Exercise:
Within the listing below, the lines to output run from the one containing "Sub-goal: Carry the" through the one containing "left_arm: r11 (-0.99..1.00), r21"; copy them exactly and nothing else.

Dataset extract:

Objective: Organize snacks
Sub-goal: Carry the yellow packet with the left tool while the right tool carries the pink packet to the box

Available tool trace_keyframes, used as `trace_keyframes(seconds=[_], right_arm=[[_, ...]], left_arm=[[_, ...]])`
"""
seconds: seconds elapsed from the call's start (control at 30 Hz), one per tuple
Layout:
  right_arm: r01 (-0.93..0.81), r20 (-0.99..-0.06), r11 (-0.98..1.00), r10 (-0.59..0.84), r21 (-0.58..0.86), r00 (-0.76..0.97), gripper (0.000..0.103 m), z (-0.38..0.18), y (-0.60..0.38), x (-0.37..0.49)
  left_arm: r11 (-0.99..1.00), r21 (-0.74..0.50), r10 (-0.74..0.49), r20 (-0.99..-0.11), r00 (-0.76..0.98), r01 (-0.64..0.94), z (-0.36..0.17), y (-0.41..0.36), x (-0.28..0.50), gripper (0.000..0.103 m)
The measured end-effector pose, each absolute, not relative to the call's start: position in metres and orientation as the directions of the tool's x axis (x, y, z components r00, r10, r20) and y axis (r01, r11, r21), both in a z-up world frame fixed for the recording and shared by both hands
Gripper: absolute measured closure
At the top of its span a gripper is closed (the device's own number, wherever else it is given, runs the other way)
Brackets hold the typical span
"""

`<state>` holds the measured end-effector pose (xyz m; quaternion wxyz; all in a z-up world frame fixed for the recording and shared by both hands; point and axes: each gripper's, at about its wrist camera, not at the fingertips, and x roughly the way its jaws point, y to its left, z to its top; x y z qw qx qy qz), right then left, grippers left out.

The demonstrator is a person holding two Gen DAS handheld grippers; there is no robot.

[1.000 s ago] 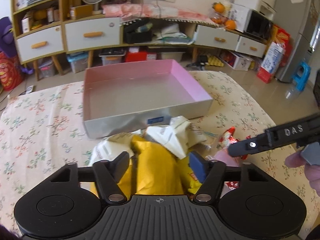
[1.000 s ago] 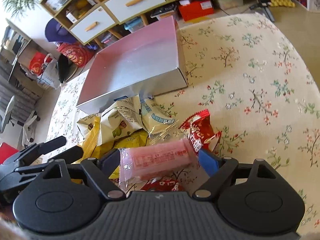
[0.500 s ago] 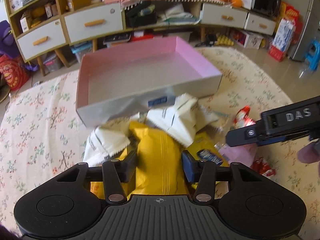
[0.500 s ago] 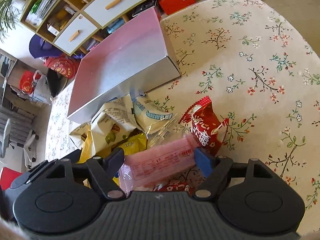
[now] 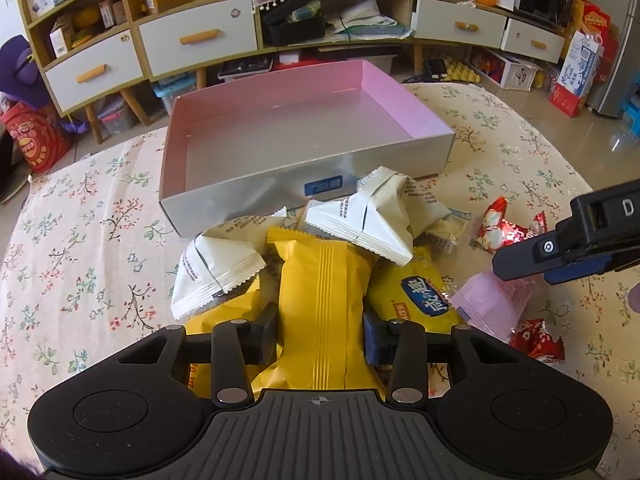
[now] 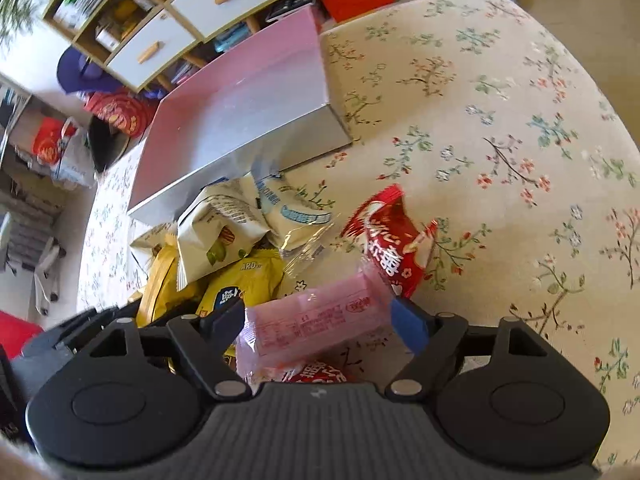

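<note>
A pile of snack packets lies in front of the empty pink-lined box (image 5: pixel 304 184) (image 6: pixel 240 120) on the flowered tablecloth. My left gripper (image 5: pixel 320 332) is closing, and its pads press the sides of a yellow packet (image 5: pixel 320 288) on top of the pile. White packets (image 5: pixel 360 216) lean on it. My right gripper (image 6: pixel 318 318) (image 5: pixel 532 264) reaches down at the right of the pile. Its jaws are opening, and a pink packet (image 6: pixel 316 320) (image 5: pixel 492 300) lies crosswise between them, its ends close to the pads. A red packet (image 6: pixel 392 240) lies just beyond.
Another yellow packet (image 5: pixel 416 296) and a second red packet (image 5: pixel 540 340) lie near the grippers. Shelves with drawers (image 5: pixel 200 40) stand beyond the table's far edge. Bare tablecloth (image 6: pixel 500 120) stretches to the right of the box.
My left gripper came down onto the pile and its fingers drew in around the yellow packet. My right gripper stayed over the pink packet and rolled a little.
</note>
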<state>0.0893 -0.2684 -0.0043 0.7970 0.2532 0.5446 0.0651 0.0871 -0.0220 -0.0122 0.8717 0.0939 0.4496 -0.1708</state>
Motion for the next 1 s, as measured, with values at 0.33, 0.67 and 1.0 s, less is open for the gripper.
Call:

Answer space:
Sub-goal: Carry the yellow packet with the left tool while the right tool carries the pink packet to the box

Available tool trace_keyframes, used as `trace_keyframes(seconds=[_], right_arm=[[_, ...]], left_arm=[[_, ...]])`
"""
seconds: seconds elapsed from the call's start (control at 30 Hz), one per tuple
Layout:
  right_arm: r01 (-0.93..0.81), r20 (-0.99..-0.06), r11 (-0.98..1.00), r10 (-0.59..0.84), r21 (-0.58..0.86), r00 (-0.76..0.97), gripper (0.000..0.103 m), z (-0.38..0.18), y (-0.60..0.38), x (-0.37..0.49)
  left_arm: r11 (-0.99..1.00), r21 (-0.74..0.50), r10 (-0.74..0.49), r20 (-0.99..-0.11), r00 (-0.76..0.98), r01 (-0.64..0.94), z (-0.36..0.17), y (-0.41..0.36), x (-0.28..0.50), gripper (0.000..0.103 m)

That completes the response.